Education at the Leman College may be a precursor to the future. History is accelerating; according to Professor Claire Clivaz, a member of the Laboratory of Cultures and Digital Humanities at the University of Lausanne the eventual disappearance of the pen could have an impact on civilization as important as that caused by the invention of printing by Gutenberg in 1455.

“Maybe it will prove to be a fairly significant change. I think it is a little difficult to say we can no longer write by hand, we shall see. But I think we are able to adapt to make the most of our new ways of writing.

“Because with the Iphone, Ipad, you write by hand. What you lose is the contact with paper. This change in the relationship between body, writing and paper, yes, it is a significant change for civilization. Jacques Derrida , the philosopher, said ‘a new historical phase generates anxiety’, I would be careful to say it is a new culture that is developing with these electronic support tools.

“You can see that in place of writing now we have texting/ images/sound. The picture and sound are becoming increasingly important to the text,” said Claire Clivaz of the University of Lausanne.

Many studies have shown the influence of learning handwriting on the cognitive development of children. But for now, there is nothing to say categorically that the use of a keyboard to write is better or less good for the development of the brain.
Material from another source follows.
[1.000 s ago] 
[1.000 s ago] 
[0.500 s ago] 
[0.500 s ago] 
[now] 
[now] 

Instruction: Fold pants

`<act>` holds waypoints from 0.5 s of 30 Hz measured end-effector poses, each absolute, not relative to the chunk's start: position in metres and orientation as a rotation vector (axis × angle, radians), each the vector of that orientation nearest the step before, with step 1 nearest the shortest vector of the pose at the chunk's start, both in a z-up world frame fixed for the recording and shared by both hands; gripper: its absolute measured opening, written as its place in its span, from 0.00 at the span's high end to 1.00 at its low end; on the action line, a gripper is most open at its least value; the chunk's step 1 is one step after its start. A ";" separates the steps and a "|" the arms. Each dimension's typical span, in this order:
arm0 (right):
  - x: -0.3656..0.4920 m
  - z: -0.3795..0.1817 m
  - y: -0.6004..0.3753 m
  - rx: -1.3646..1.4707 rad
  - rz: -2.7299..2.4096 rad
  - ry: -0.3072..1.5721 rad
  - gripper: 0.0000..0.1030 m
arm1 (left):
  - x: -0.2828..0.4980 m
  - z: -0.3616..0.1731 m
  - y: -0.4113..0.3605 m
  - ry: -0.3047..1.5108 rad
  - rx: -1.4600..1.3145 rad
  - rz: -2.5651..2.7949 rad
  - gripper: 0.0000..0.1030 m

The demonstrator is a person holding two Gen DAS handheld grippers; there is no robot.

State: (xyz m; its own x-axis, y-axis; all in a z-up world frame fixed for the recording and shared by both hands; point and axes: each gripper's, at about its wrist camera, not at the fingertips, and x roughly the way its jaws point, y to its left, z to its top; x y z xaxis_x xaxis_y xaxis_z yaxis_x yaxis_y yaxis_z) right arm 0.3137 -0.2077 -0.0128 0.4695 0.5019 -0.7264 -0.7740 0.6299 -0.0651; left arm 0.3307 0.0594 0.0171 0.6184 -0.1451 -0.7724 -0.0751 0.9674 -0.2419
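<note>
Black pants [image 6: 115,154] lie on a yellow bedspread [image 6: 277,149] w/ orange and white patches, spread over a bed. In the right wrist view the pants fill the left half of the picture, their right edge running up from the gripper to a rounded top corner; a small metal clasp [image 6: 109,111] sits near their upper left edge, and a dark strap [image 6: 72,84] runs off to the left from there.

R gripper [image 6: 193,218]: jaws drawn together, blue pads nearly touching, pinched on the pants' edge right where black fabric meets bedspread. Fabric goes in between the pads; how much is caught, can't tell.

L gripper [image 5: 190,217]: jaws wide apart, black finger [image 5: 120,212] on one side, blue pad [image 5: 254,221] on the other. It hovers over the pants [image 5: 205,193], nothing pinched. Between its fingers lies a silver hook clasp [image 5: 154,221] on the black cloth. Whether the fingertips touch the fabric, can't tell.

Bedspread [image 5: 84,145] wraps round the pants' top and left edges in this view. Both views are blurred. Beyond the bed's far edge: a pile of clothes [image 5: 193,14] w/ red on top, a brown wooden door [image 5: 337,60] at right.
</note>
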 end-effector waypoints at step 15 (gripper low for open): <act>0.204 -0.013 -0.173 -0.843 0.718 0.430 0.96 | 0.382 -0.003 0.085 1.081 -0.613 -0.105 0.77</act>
“There certainly is a difference here between the actual execution of a structural gesture of a copy of a letter and a structural move that would tap on the recognition of a keyboard. I do not think there have been enough studies to say that another style of writing against the joined up handwriting will influence the development of a child,” said Michelle Kaufmann a speech therapist.

The pen is on the verge of losing the battle. According to reports published since 2012 by the institute Euromonitor , sales of pens are declining in most Western countries. In Switzerland, the sales of luxury pen ranges are up. Eventually handwriting could return to art, an aesthetic discipline that connects us to our identity, our culture: calligraphy.